Subject to compliance with applicable law and regulation, including but not limited to Section 402 of the Sarbanes-Oxley Act of 2002, if the Stock is traded on an established market, payment of any Exercise Price may also be made through and under the terms and conditions of any formal “cashless” exercise program authorized by the Company entailing the sale of the Stock subject to an Option in a brokered transaction (other than to the Company).  Receipt by the Company of such notice and payment in any authorized or combination of authorized means shall constitute the exercise of the Option.  Within 30 days thereafter but subject to the remaining provisions of the Plan, the Company shall deliver or cause to be delivered to the Optionee or his agent a certificate or certificates for the number of shares of Stock then being purchased.  Stock issued and paid for pursuant to this section shall be fully paid and nonassessable.

 

In the case of a “net exercise” of an Option, the Company will not require a payment of the Exercise Price of the Option from the Participant but will reduce the number of shares of Stock issued upon the exercise by the largest number of whole shares that have a Fair Market Value that does not exceed the aggregate Exercise Price.

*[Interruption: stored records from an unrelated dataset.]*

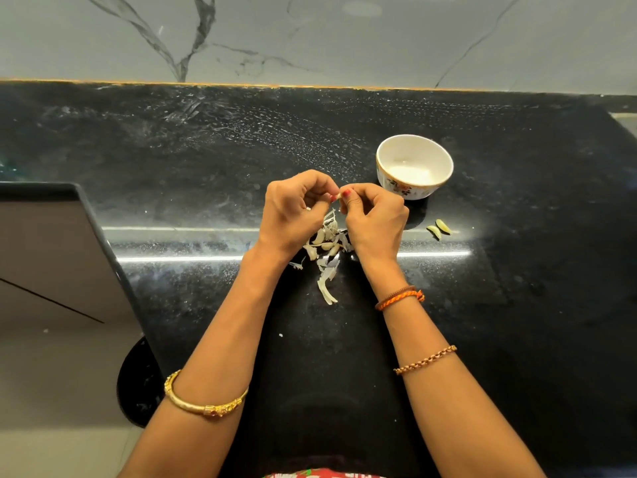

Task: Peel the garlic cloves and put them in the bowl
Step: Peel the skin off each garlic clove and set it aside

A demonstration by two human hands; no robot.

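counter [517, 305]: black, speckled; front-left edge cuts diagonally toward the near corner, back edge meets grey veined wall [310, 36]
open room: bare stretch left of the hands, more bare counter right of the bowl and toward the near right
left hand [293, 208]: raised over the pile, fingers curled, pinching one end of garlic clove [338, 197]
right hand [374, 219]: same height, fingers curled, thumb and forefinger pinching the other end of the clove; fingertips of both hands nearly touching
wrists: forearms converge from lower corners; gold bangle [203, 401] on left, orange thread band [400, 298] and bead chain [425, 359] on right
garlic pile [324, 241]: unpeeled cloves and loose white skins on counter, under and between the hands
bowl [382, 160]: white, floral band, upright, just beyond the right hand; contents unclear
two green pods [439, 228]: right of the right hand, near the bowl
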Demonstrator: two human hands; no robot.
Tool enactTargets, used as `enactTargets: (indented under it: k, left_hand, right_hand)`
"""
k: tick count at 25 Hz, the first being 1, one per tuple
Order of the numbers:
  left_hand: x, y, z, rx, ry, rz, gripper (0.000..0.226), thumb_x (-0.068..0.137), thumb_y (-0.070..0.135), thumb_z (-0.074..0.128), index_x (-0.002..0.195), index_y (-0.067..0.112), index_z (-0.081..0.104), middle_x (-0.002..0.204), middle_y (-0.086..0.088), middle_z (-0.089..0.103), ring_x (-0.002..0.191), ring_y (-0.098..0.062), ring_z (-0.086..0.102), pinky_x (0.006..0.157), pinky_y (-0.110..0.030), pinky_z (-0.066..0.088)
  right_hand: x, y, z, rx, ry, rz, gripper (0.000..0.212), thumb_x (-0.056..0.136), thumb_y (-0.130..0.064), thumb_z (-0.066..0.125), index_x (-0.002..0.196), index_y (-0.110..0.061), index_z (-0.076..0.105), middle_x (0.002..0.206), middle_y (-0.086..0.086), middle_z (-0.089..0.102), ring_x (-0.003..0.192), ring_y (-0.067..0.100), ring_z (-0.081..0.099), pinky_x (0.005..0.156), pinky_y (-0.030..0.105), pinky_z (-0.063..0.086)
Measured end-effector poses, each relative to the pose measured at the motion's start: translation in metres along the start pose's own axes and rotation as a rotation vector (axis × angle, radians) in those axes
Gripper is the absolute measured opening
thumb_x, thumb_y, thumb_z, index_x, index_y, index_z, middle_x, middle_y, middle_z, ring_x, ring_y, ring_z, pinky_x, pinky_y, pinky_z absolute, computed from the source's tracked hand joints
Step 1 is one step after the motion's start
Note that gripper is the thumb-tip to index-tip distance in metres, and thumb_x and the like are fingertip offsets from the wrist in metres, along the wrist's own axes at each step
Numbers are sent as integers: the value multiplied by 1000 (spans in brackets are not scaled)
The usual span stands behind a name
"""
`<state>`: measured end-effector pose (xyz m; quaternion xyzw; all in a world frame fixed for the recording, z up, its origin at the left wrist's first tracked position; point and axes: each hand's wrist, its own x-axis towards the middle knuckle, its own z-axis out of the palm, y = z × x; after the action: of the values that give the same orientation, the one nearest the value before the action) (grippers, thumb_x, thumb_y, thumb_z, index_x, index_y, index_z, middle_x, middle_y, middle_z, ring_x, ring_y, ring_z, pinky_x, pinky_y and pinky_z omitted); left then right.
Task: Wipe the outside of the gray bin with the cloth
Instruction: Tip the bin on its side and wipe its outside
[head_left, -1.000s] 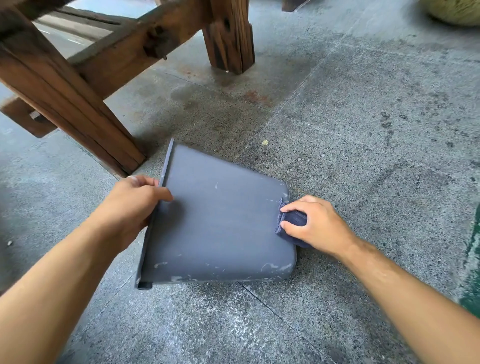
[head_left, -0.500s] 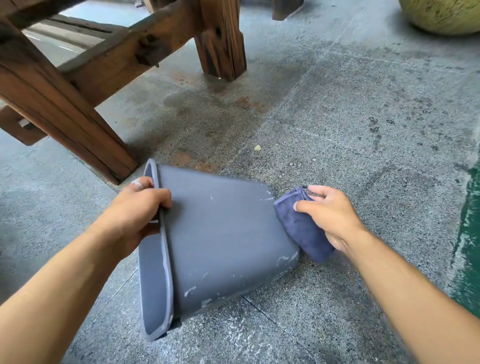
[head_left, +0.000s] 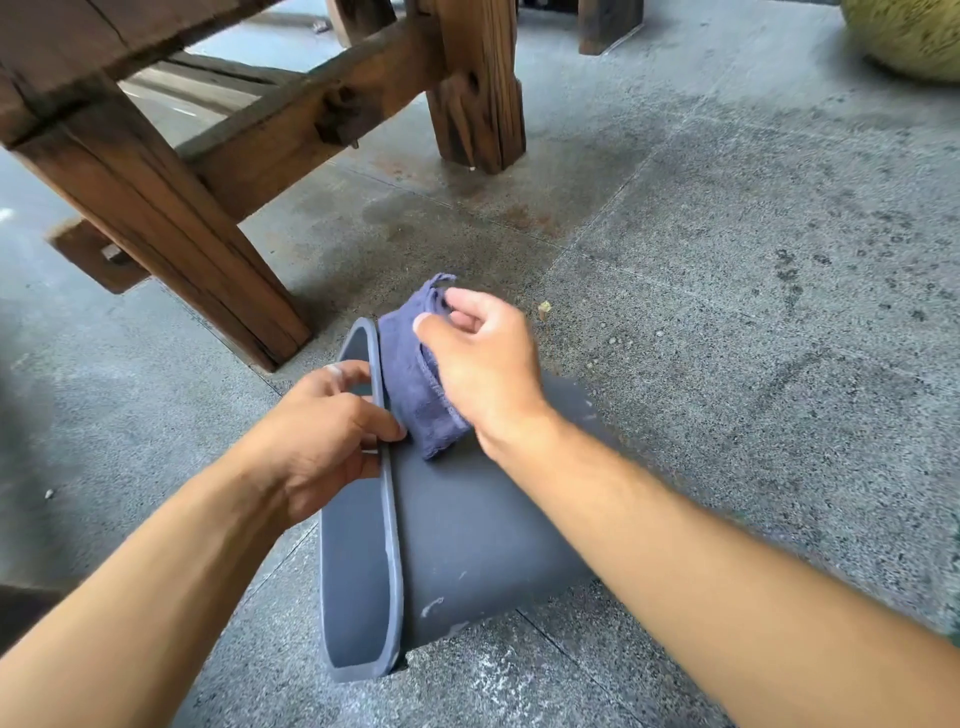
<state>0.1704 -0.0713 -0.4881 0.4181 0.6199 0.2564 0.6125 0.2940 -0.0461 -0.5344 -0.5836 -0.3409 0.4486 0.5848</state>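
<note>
The gray bin (head_left: 467, 545) lies on its side on the concrete floor, its open mouth turned to the left and towards me. My left hand (head_left: 322, 441) grips the rim, fingers inside and thumb on the outer wall. My right hand (head_left: 483, 364) holds a dark blue cloth (head_left: 415, 384) pressed on the bin's upper outer wall just behind the rim. My right forearm crosses over the bin and hides its far end. White scuff marks show on the lower wall.
A heavy wooden table frame stands to the left and behind; its nearest leg (head_left: 171, 244) rests just beyond the bin's rim and another leg (head_left: 478, 88) stands farther back. A yellowish round pot (head_left: 909, 36) sits at the top right. Speckled concrete floor (head_left: 753, 312) spreads to the right.
The bin has rolled so its mouth faces me more. My right hand has carried the cloth from the bin's base end up to the wall beside the rim. My left hand kept its grip.
</note>
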Motion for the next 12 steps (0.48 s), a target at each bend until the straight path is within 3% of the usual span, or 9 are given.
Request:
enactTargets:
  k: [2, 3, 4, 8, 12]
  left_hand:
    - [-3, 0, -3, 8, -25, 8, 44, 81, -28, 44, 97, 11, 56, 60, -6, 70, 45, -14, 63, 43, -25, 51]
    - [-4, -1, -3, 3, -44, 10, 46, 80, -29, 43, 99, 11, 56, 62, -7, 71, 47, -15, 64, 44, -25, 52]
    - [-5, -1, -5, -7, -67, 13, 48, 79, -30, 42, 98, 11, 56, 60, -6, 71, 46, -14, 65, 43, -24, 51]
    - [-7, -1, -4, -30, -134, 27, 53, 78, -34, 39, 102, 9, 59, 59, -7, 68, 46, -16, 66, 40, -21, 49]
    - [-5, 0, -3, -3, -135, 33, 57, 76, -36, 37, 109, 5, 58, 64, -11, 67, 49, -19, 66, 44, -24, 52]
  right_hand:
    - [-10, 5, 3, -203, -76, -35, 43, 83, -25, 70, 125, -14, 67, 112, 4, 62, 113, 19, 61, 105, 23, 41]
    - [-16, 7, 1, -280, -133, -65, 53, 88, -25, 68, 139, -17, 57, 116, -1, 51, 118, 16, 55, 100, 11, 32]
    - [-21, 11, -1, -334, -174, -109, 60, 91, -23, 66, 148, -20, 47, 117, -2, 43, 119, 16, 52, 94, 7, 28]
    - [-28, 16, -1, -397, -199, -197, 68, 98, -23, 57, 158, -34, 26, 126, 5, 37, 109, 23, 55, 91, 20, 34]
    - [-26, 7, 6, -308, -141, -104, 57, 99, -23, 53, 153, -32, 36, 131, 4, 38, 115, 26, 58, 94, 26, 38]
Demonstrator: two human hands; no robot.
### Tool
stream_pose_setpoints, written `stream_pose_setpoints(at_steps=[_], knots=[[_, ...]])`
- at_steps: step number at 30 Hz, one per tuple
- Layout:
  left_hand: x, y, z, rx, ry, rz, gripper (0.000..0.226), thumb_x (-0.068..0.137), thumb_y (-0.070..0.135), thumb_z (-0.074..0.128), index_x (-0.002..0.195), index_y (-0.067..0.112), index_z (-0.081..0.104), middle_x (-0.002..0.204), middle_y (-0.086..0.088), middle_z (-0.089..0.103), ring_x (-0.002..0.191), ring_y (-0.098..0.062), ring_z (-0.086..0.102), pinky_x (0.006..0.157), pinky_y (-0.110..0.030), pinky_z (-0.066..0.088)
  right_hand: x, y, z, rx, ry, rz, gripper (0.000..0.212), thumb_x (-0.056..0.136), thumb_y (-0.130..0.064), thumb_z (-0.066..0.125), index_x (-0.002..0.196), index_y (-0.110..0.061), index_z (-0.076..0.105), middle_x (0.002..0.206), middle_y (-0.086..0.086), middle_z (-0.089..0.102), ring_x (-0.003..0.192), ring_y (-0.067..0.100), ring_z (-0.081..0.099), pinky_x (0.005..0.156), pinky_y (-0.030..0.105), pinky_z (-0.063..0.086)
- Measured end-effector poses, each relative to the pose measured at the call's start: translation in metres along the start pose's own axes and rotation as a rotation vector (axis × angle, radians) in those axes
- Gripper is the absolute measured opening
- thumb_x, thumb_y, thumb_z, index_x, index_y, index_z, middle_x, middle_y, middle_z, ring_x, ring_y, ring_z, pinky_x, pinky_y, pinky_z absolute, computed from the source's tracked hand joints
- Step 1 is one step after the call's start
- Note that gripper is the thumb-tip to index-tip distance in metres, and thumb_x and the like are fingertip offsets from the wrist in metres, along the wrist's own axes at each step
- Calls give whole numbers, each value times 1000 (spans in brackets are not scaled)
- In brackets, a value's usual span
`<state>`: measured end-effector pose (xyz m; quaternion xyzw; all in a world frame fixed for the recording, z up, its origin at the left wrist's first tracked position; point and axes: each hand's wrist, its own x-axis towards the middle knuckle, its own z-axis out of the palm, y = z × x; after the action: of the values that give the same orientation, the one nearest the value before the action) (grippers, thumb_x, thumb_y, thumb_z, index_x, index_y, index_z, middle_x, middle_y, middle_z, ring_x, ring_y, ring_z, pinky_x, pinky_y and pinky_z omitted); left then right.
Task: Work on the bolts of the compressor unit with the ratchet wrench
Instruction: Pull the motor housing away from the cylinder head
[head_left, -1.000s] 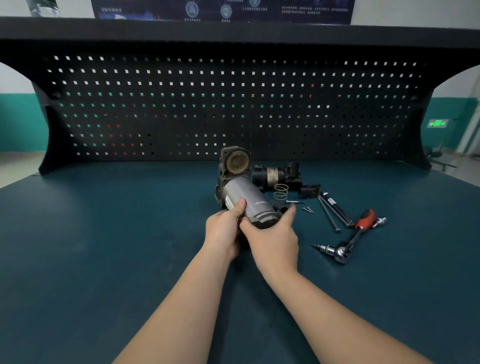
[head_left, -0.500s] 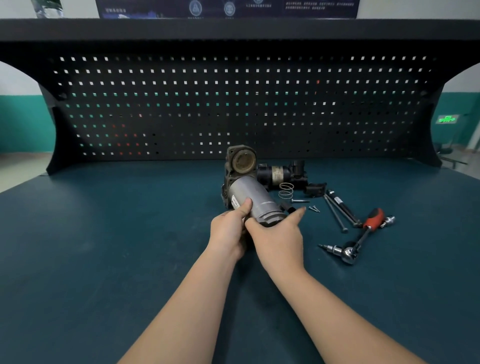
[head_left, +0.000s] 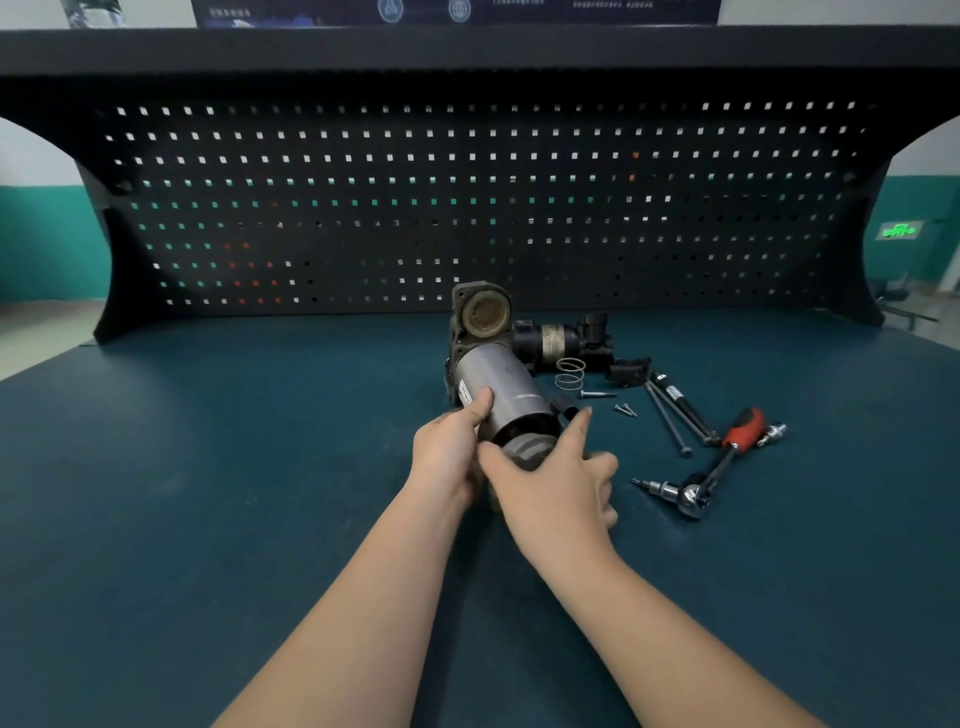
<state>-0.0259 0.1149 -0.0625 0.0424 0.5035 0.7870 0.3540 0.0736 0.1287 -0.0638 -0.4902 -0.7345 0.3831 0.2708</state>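
The compressor unit (head_left: 498, 382), a grey motor cylinder on a dark housing with a round opening, lies mid-table. My left hand (head_left: 449, 454) grips the cylinder's near end from the left, thumb on top. My right hand (head_left: 558, 486) covers the cylinder's end cap, index finger stretched up along its right side. The ratchet wrench (head_left: 719, 462), red-handled with a socket and bit at its head, lies on the table to the right, untouched. Two long bolts (head_left: 675, 410) lie beside it.
Behind the unit sit a black cylindrical part (head_left: 558, 340), a wire spring (head_left: 570, 373), a screw (head_left: 597, 395) and two small screws (head_left: 626, 410). A black pegboard (head_left: 467, 197) rises at the back of the blue-green table (head_left: 208, 467).
My right hand has slid off the cylinder's right side toward its end cap, its lower fingers spreading to the right. The left hand keeps its grip.
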Motion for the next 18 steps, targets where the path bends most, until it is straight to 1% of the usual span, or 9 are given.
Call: stream_pose_setpoints(at_steps=[2,5,7,8,10,11,13,15,18], knots=[[0,-1,-2,3,-27,-7,46,80,20,74,113,-8,60,108,-26,66,97,-41,65,83,-54,54,-2,-1,0,13,38,-13,112,67,-70,63,151,-26,4,126,8,34,120,33,43,104,45,30],[1,-4,2,49,-32,94,42,85,22,68,120,1,58,103,-19,69,92,-34,68,82,-46,55,5,-1,-13,123,76,10,105,66,-67,67,145,-17,21,127,11,42,114,33,51,96,41,41],[2,-7,6,245,-21,260,53,88,29,63,135,10,46,124,-11,61,109,-25,61,96,-39,48,14,0,-31,293,50,92,86,70,-63,66,134,-11,39,118,11,53,104,29,57,84,32,43],[1,-9,8,379,-25,346,60,88,35,61,140,15,38,138,-7,50,121,-20,52,102,-33,40,21,-1,-44,451,24,158,71,75,-61,62,124,-11,49,109,8,58,96,26,59,79,32,44],[-4,-13,10,610,-67,448,74,84,49,60,146,30,26,152,-1,26,135,-16,33,101,-24,28,39,0,-75,869,-61,334,45,84,-57,48,100,-16,59,95,9,65,84,29,65,70,36,48],[-5,-16,10,693,-98,456,79,80,54,62,146,37,22,154,1,17,138,-16,28,98,-23,26,48,2,-90,1073,-103,392,43,88,-54,41,96,-16,59,93,14,66,80,34,68,67,40,50],[-8,-21,10,802,-146,471,87,74,58,66,145,45,18,155,6,1,140,-16,19,97,-21,22,69,9,-116,1342,-131,417,46,95,-48,37,102,-8,57,97,26,63,80,43,66,62,52,52],[-8,-25,8,852,-154,520,89,72,54,71,143,47,20,155,8,-6,141,-12,14,98,-18,18,90,13,-130,1372,-112,392,38,96,-42,46,101,-4,51,99,28,60,83,45,61,59,60,52],[-6,-26,5,893,-119,608,82,74,43,74,141,47,27,155,7,0,137,-13,24,95,-15,23,122,13,-126,1120,-93,326,23,98,-30,47,93,-8,46,95,24,60,79,40,65,51,51,55]])
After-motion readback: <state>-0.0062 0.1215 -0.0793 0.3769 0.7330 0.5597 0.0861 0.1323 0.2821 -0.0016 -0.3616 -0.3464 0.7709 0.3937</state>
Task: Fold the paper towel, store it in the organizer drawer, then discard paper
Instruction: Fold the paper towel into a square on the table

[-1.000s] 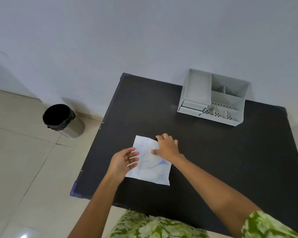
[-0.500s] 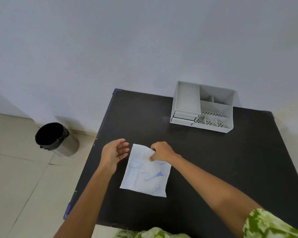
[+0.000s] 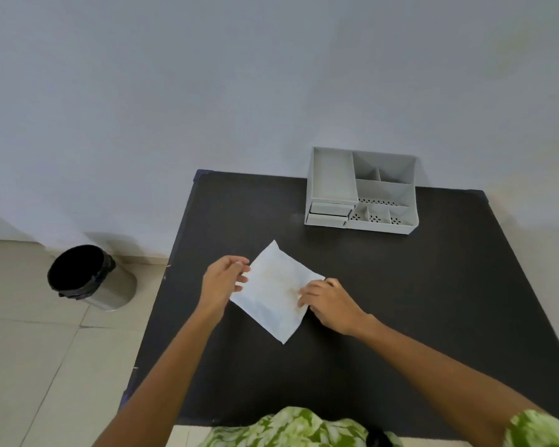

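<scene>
A white paper towel (image 3: 273,291) lies turned like a diamond on the black table (image 3: 400,285), its plain side up. My left hand (image 3: 223,280) pinches the towel's left edge between thumb and fingers. My right hand (image 3: 328,303) rests on the towel's right corner with its fingers on the sheet. A grey organizer (image 3: 362,190) with several open compartments stands at the table's far edge; its two small drawers (image 3: 329,213) at the front left look closed.
A metal bin (image 3: 88,279) with a black liner stands on the tiled floor to the left of the table. A pale wall rises directly behind the table. My green patterned clothing (image 3: 291,427) shows at the near edge.
The towel has been turned over and rotated; the blue print no longer faces up. My left hand has moved onto its left edge and my right hand has shifted to its right corner.
</scene>
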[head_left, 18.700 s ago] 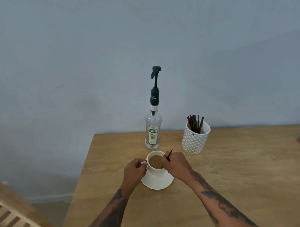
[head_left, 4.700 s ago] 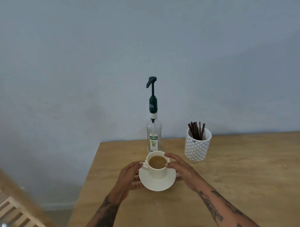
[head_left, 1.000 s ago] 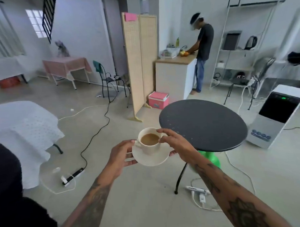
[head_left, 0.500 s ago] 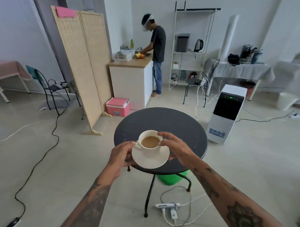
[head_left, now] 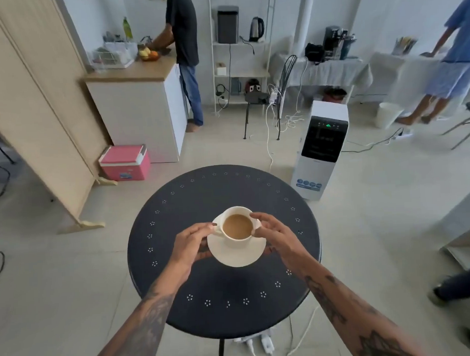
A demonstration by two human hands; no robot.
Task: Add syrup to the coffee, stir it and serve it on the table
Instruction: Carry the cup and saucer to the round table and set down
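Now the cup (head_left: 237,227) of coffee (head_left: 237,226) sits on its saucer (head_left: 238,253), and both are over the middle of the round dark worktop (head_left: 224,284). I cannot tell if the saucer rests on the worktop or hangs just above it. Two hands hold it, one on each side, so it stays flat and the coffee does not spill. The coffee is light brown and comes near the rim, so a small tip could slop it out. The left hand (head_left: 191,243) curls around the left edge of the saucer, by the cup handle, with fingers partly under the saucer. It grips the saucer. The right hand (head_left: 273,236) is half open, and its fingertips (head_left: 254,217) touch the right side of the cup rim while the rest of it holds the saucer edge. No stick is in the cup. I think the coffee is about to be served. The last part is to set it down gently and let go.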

With respect to any remaining balance of the aggregate Exercise Price, the Company will accept a cash payment from the Participant.

 

The number of shares of Stock underlying an Option will decrease following the exercise of such Option to the extent of (i) shares used to pay the Exercise Price of an Option under the “net exercise” feature, (ii) shares actually delivered to the Participant as a result of such exercise and (iii) shares withheld for purposes of tax withholding.

 

(f) Early Exercise. The Option may include a provision whereby the Participant may elect at any time before his or her Continuous Service terminates to exercise the Option as to any part or all of the shares of Stock subject to the Option prior to the full vesting of the Option. Any unvested shares of Stock so purchased may be subject to any other restriction the Committee determines to be appropriate.

 

(g) Limit on Incentive Option Characterization.  An Option shall be considered to be an Incentive Option only to the extent that the number of shares of Stock for which the Option first becomes exercisable in a calendar year do not have an aggregate Market Value (as of the date of the grant of the Option) in excess of the “current limit.”  The current limit for any Optionee for any calendar year shall be $100,000 minus the aggregate Market Value at the date of grant of the number of shares of Stock available for purchase for the first time in the same year under each other incentive option previously granted to the Optionee under all other plans of the Company and Affiliates.  Any Stock which would cause the foregoing limit to be violated shall be deemed to have been granted under a separate Nonstatutory Option, otherwise identical in its terms to those of the Incentive Option.  The current limit will be calculated according to the chronological order in which the Options were granted.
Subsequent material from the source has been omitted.